FILE PHOTO: The U.S. Capitol Building is stormed by a pro-Trump mob on January 6, 2021
A mob of supporters of U.S. President Donald Trump storm the U.S. Capitol Building in Washington, U.S., January 6, 2021. Picture taken January 6, 2021.
REUTERS/Leah Millis/File Photo

By Elizabeth Culliford, Reuters

Online misinformation that led to violent unrest at the Capitol last week has gone beyond false claims and has reached the point of “radicalization,” researchers told a Reuters Next panel on Tuesday.

“This is not about false claims, or even conspiracies, but many of the people at the Capitol are now part of a completely alternate reality,” said Claire Wardle, co-founder of anti-disinformation non-profit First Draft.

She added that people must stop thinking about online conspiracies as existing separately from real-world harm: “They’re not just sitting at home in their pajamas clicking ‘yes I agree,’ they’re out there with … guns and pipe bombs.”

Violent rhetoric on online platforms ramped up in the weeks before last week’s unrest at the Capitol as right-wing groups planned openly for the storming of the Capitol, according to researchers and public postings.

Wardle and Graham Brookie, director of the Atlantic Council’s Digital Forensic Research Lab, both emphasized that these conspiracy theories would outlast the Trump administration and said it would likely play into upcoming events such as the rollout of the COVID-19 vaccine.

“One of the biggest trends that we saw throughout 2020 was this convergence of different types of conspiracy theories,” said Brookie, on the panel moderated by Reuters Fact Check senior producer Christina Anagnostopoulos.

After the unrest, tech companies scrambled to crack down on baseless claims of election fraud and content that could incite violence.

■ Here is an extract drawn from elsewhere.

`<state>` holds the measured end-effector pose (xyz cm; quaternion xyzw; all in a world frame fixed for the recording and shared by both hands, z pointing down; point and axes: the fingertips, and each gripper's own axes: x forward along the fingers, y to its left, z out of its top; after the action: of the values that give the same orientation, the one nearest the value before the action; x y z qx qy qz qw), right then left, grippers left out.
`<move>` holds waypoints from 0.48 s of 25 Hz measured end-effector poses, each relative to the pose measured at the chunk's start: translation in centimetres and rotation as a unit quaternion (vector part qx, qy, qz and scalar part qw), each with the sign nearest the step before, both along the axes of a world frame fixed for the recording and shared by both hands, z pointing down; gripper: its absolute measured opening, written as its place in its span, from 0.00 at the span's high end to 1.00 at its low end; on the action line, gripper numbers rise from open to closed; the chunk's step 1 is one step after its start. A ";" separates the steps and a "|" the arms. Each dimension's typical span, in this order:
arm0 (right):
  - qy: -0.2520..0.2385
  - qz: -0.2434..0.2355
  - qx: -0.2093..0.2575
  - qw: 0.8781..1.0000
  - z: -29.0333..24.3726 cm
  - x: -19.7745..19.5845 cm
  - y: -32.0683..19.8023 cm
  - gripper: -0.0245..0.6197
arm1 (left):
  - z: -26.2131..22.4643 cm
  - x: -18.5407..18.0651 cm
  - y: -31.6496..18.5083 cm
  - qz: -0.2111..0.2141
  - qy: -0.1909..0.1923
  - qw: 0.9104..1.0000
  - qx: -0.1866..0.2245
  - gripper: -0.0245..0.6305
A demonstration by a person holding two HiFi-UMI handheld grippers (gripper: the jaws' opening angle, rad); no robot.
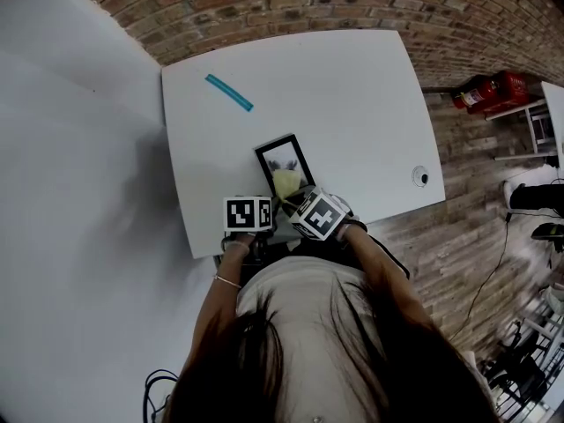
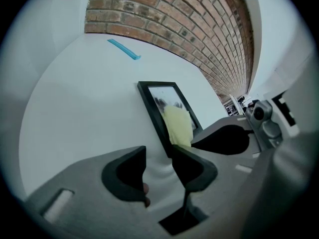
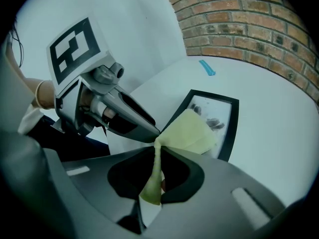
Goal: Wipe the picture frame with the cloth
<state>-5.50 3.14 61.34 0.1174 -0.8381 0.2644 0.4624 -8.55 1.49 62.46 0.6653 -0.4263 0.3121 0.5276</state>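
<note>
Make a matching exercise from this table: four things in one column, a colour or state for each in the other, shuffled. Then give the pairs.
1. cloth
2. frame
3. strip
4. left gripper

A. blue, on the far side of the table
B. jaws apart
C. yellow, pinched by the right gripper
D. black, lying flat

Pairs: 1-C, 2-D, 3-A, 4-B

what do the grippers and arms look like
The left gripper and right gripper are grey with black jaw pads, each carrying a white cube with black square markers. The arms are bare below a light top; a thin bracelet circles the left wrist.
</note>
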 end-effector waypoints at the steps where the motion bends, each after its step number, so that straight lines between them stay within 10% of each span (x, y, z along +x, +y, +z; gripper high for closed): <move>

Twitter Inc and Facebook Inc last week blocked Trump’s accounts, while Amazon Web Services and the major app stores cut off social media network Parler.

However, the researchers criticized the reactive nature of tech giants’ actions.

“I’m so frustrated they are taking knee-jerk decisions in the middle of an insurrection,” said Wardle, who said she was concerned about the lack of transparency and oversight around these decisions.

On Monday, Facebook said it would ban content with the phrase ‘stop the steal,’ which has become a rallying cry around pro-Trump baseless claims of election fraud, before President-elect Joe Biden’s Jan. 20 inauguration.

The FBI has warned of armed protests being planned for Washington and all 50 U.S. state capitals in the run-up to the inauguration, a federal law enforcement source told Reuters.

In a Reuters Next panel on Monday, Camille Francois, chief innovation officer at social media analytics firm Graphika and Preston Golson, director at strategic advisory firm Brunswick Group also emphasized the growing threat of real-world harms from online disinformation in corporate industries, likening its spread to “a forest fire” taking hold on combustible material.